Butch Harmon calls him “golf’s bright new teaching star”: His 8-minute “swing cheat” unlocks 20-30 yards more distance by leveraging a ‘hidden power joint’ you’ve never heard of.

Featured image for an RS1 putter adjustment guide, showing the RS1 putter and golf ball on a practice green with a three-session plan for improving face control, recalibrating lag-putt distance, and building confidence with Forward Axis Weighting.

Dial In Your RS1 Distance Control in 3 Practice Sessions

You bought the RS1. It arrived, you took it to the practice green, and the face-squaring technology did exactly what it promised — your short putts felt noticeably more reliable. Then you rolled a 35-footer and watched it die six feet short of the hole.

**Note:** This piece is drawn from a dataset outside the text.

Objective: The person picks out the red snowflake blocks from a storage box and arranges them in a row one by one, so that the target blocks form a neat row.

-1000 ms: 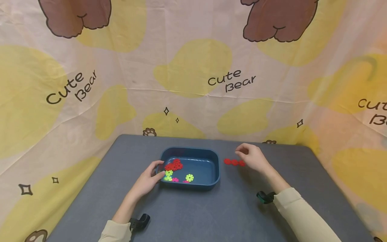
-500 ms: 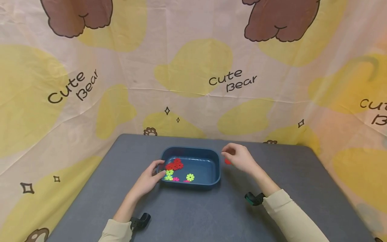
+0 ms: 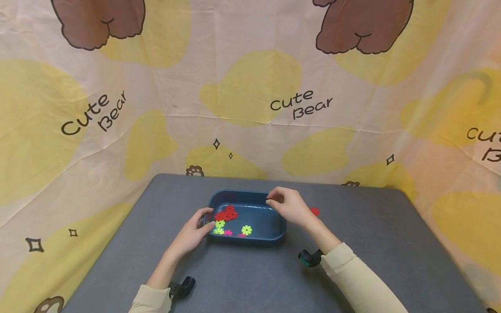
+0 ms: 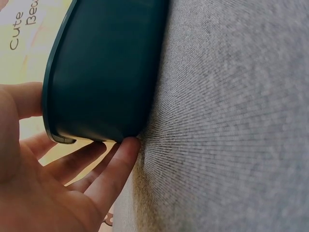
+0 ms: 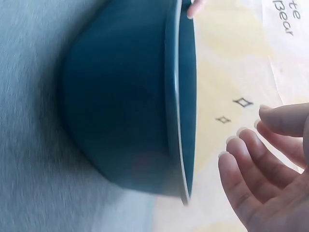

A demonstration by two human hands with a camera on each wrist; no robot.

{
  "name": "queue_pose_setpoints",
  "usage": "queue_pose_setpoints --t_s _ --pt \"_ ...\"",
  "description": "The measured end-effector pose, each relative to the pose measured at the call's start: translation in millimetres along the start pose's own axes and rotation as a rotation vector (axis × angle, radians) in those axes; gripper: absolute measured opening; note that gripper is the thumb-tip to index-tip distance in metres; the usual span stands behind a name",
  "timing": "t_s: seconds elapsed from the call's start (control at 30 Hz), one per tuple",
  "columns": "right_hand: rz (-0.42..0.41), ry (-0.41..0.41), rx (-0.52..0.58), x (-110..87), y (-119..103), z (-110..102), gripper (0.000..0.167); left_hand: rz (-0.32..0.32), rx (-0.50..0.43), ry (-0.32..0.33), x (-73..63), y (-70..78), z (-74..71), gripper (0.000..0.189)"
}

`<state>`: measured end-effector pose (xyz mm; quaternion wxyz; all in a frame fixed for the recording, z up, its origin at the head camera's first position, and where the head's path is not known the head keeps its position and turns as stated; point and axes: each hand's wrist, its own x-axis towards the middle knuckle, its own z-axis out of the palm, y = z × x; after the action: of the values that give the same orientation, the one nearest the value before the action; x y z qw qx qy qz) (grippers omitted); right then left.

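Observation:
A dark blue plastic bin (image 3: 250, 238) stands on the table, holding a clump of red snowflake discs (image 3: 226, 213), yellow snowflake discs (image 3: 219, 228) and a few pink ones. My left hand (image 3: 191, 232) grips the bin's left end; in the left wrist view, thumb and fingers lie round its rim and outer wall (image 4: 106, 67). Over the bin's right end hovers my right hand (image 3: 290, 206), fingers loosely bent, with nothing visible between the fingertips in the right wrist view. One red snowflake disc (image 3: 315, 211) shows on the table behind my right wrist; its neighbours are hidden by the hand.
The grey table (image 3: 242, 278) has its far edge close to a printed cloth backdrop (image 3: 250, 87). More cloth hangs at both sides. A black wrist camera (image 3: 182, 286) sits on the left wrist and another wrist camera (image 3: 310, 258) on the right.
My right hand has moved left from above the row of red discs on the table to over the bin's right end. My left hand and the bin have stayed in place.

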<state>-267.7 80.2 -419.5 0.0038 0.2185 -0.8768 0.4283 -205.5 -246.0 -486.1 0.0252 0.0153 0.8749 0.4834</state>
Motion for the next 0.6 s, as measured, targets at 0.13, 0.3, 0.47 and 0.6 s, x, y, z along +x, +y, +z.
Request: queue_pose_setpoints --t_s 0.13,0.3,0.47,0.6 --pt "-0.008 -0.005 0.011 3.4 -3 14 0.014 0.004 0.002 0.0 -0.5 0.2 0.5 0.051" --pt "-0.03 -0.035 0.008 11.0 -7 29 0.011 0.01 0.003 0.004 -0.5 -0.4 0.9 0.051" --pt "-0.056 -0.074 0.003 16.6 -9 42 0.01 0.005 0.007 -0.006 1.0 -0.8 1.5 0.051" --pt "-0.062 -0.09 -0.011 21.2 -9 52 0.008 0.002 0.008 -0.003 1.6 -0.6 1.9 0.051"
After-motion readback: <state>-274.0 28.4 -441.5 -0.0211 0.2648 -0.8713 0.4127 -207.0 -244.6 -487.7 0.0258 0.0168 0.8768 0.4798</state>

This is the most common experience new RS1 owners report in the first session with the club, and it has a specific, well-understood cause. It is not a sign that the putter isn't working.

It is not a sign that you made a mistake. It is a predictable, temporary recalibration your brain needs to make — and with the right practice approach, most golfers complete it within three dedicated sessions.

This guide explains exactly what's happening, why it happens, and the specific drills that compress the adjustment window so you're not sacrificing competitive rounds while you adapt.

For the full RS1 technology breakdown and configuration comparison, see our complete RS1 buying guide.


Why the Adjustment Happens: The Physics in Plain Language

Your brain has spent months or years calibrating a specific relationship between backstroke length and ball distance for your previous putter. That calibration is stored as muscle memory — an automatic, below-conscious mapping of “this much stroke produces this much distance.”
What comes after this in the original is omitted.